Por isso, é fundamental que as universidades deixem de ser consideradas um gasto vão. Elas não podem seguir dentro do Arcabouço Fiscal, que contingencia o financiamento das instituições e impedem a formulação de alternativas. É preciso olhar para a pesquisa como investimento. É óbvio, mas há que ser dito, porque Fernando Haddad e Simone Tebet aceleram mesmo diante de uma rua sem saída. Argumentam que o único modo de se atingir a meta do Arcabouço é quebrando o piso constitucional da saúde e da educação, algo que nem mesmo Paulo Guedes ousou cumprir.

O caminho é outro. Precisamos de debate público sobre os gargalos do país. Necessitamos de indicação estatal em pesquisa nas áreas estratégicas. Temos uma revolução democrática a fazer no Brasil, e as universidades estão no centro desse desafio. Recompor a carreira dos educadores das universidades federais (técnicos-administrativos e professores) é fundamental para reter talentos, criar cadeias de desenvolvimento e alavancar o país. Os técnicos-administrativos estão entre os atores-chave do desafio que o Brasil tem diante de si.
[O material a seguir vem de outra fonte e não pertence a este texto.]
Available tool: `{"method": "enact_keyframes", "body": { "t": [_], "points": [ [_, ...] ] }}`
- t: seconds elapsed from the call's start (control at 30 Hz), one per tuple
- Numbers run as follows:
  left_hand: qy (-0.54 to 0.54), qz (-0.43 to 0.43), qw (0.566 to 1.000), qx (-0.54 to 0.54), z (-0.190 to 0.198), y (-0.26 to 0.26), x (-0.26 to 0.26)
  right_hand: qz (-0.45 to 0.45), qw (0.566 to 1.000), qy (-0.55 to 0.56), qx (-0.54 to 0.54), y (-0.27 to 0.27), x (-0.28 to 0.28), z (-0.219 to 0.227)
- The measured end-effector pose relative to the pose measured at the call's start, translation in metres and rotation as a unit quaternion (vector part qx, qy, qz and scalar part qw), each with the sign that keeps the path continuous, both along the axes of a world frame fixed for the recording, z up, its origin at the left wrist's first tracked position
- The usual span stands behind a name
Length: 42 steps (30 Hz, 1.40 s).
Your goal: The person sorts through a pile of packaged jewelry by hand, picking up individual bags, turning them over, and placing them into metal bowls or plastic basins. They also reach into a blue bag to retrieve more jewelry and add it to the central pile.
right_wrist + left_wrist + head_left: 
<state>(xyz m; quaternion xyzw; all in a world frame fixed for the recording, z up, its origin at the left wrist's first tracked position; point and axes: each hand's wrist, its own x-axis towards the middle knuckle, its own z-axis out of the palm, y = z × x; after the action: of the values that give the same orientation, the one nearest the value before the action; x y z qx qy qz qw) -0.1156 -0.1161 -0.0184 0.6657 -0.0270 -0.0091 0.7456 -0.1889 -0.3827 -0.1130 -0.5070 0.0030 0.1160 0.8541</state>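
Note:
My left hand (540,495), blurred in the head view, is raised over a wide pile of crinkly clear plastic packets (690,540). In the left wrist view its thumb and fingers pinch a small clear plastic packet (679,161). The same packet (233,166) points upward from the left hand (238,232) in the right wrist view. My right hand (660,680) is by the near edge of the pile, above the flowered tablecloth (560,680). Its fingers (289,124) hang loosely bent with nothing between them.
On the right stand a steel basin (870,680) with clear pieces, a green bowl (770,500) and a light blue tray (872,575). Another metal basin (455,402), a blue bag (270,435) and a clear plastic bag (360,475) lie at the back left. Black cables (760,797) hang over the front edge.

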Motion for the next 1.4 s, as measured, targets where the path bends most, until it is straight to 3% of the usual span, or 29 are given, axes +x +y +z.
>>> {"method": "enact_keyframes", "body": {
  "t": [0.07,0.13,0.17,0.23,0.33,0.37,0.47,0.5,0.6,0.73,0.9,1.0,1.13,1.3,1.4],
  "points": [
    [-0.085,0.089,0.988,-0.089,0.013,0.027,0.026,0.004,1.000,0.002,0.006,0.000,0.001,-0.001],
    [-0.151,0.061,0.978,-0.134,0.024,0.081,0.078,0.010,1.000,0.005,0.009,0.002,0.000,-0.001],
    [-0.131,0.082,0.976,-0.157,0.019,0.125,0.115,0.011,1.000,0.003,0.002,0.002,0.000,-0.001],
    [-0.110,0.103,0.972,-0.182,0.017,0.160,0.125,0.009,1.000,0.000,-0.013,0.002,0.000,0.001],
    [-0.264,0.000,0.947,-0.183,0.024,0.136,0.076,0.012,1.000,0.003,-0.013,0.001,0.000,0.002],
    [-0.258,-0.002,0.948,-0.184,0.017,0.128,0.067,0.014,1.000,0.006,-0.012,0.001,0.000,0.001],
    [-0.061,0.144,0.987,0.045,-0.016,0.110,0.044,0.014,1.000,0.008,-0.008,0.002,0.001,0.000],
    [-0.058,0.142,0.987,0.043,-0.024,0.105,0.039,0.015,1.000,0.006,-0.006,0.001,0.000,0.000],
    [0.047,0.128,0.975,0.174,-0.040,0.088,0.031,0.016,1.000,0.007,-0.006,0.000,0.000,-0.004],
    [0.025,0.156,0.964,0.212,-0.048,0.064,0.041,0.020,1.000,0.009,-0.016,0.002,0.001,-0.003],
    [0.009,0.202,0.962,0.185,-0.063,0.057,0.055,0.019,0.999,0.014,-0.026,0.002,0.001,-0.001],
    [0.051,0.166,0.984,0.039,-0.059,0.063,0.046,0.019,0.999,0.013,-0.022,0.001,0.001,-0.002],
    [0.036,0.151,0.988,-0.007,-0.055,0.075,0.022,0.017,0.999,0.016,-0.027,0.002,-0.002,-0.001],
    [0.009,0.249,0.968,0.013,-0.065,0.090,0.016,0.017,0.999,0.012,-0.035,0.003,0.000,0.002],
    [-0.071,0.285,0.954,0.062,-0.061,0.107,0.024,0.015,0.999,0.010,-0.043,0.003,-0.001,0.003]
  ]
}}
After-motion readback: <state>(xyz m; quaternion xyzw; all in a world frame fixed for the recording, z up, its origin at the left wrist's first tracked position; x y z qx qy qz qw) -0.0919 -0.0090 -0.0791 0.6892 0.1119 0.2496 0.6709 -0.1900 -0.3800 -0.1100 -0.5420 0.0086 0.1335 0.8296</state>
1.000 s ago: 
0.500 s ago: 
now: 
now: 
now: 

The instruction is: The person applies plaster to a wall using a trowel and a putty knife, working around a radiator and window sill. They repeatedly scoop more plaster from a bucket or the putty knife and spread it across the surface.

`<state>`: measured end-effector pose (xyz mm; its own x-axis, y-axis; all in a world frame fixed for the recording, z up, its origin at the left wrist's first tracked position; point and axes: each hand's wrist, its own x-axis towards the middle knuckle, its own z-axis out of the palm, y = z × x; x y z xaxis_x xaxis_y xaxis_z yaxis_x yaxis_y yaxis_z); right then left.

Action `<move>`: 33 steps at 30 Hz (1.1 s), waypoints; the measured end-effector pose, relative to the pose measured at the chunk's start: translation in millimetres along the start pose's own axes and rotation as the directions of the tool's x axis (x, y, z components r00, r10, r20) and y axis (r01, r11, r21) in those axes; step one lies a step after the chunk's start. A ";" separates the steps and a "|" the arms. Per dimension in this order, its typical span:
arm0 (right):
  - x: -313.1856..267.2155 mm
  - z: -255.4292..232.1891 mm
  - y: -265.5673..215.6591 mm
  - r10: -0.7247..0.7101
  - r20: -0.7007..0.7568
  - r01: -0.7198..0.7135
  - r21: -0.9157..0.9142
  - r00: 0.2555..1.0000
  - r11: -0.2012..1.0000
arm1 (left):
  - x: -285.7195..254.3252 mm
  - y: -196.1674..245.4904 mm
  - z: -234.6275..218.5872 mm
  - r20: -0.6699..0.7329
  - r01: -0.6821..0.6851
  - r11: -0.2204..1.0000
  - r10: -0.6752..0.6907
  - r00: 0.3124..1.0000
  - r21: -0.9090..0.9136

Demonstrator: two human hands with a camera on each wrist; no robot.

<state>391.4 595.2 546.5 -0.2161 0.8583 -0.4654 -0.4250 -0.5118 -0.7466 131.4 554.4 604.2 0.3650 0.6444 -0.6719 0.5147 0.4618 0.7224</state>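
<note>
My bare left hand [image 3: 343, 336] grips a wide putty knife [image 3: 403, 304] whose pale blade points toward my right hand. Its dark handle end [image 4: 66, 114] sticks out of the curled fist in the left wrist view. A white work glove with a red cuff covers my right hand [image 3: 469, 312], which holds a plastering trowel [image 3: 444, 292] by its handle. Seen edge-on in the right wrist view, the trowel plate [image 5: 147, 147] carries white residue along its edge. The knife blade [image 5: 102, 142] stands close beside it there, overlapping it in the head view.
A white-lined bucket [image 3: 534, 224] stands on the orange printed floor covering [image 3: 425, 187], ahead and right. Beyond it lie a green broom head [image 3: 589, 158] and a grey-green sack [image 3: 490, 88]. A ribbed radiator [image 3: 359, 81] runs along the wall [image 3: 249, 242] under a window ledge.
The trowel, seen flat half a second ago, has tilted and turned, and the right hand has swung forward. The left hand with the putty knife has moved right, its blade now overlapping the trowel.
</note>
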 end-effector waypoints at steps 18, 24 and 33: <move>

Lula veio a público no último dia 10 afirmar que é preciso coragem para acabar com a paralisação. O que nós temos a pedir do governo é o mesmo. A greve das universidades é um chamado ao governo a se mover, a se recentralizar, a se lembrar de que há um país para além das pressões do mercado e das chantagens do Centrão. É uma oportunidade para Lula se conectar com as demandas do povo, com seus problemas objetivos. Não tem cálculo eleitoral que justifique ser conivente com a falta de soberania pelo simples motivo de que um atalho, só é de fato um atalho, se levar ao destino desejado. Caso contrário, é um caminho a ser corrigido.